_WHAT THIS TASK INVOLVES_
From the line below that contains "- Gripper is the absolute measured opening" to the line that contains "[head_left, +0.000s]", repeat every line exactly, both ends included, and nothing else.

_SOURCE DATA_
*****

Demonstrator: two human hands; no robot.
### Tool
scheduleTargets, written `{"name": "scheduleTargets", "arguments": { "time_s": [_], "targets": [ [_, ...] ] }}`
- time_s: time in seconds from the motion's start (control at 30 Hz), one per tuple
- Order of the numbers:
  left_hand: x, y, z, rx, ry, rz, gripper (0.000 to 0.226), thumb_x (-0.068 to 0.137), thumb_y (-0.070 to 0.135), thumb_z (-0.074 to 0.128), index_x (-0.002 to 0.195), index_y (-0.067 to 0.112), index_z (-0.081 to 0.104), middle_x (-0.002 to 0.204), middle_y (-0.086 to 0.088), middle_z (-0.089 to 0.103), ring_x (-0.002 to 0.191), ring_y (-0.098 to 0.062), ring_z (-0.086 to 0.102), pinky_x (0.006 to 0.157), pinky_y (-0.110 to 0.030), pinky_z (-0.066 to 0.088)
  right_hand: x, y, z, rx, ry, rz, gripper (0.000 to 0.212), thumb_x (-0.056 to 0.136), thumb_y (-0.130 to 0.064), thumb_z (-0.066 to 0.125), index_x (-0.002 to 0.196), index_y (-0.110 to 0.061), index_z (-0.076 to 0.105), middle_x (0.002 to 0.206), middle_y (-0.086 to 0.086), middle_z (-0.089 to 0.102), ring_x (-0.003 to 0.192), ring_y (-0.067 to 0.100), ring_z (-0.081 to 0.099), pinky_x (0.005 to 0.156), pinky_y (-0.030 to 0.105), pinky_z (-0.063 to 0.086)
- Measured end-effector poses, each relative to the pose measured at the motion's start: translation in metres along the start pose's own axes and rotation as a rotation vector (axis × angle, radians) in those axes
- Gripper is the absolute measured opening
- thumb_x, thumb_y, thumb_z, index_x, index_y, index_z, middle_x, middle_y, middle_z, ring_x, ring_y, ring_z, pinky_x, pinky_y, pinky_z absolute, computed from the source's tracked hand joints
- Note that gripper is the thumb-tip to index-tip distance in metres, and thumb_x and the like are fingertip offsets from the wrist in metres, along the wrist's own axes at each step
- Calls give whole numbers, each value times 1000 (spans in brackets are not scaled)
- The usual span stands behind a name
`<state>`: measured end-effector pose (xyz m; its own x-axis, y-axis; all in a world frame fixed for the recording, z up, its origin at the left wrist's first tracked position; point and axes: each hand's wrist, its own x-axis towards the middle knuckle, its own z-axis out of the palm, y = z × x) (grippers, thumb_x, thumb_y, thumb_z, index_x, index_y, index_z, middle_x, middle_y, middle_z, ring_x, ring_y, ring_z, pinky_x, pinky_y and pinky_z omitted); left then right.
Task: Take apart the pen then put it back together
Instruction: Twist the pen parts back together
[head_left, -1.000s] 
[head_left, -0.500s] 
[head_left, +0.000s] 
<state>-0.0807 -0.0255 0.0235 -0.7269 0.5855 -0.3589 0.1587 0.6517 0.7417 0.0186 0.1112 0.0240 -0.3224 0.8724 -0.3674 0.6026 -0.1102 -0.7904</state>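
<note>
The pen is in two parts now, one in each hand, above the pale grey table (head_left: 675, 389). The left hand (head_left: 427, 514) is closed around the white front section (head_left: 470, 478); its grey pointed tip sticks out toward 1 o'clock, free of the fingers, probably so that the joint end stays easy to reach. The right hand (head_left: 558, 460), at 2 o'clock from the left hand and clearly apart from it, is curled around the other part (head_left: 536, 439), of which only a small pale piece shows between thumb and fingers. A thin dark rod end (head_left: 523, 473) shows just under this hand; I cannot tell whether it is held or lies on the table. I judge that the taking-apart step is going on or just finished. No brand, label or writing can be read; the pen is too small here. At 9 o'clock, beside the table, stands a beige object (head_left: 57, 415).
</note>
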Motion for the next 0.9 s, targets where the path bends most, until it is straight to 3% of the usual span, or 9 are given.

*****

_RESPONSE TO THE EXERCISE_
- Gripper is the absolute measured opening
- thumb_x, thumb_y, thumb_z, index_x, index_y, index_z, middle_x, middle_y, middle_z, ring_x, ring_y, ring_z, pinky_x, pinky_y, pinky_z absolute, computed from the source's tracked hand joints
- Note that gripper is the thumb-tip to index-tip distance in metres, and thumb_x and the like are fingertip offsets from the wrist in metres, along the wrist's own axes at each step
- Calls give whole numbers, each value times 1000 (spans in brackets are not scaled)
- The usual span stands behind a name
`<state>`: measured end-effector pose (xyz m; its own x-axis, y-axis; all in a world frame fixed for the recording, z up, its origin at the left wrist's first tracked position; point and axes: each hand's wrist, its own x-axis towards the middle knuckle, its own z-axis out of the palm, y = z × x) (grippers, thumb_x, thumb_y, thumb_z, index_x, index_y, index_z, middle_x, middle_y, middle_z, ring_x, ring_y, ring_z, pinky_x, pinky_y and pinky_z omitted); left then right.
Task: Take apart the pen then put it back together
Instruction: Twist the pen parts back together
[head_left, -1.000s] 
[head_left, -0.500s] 
[head_left, +0.000s] 

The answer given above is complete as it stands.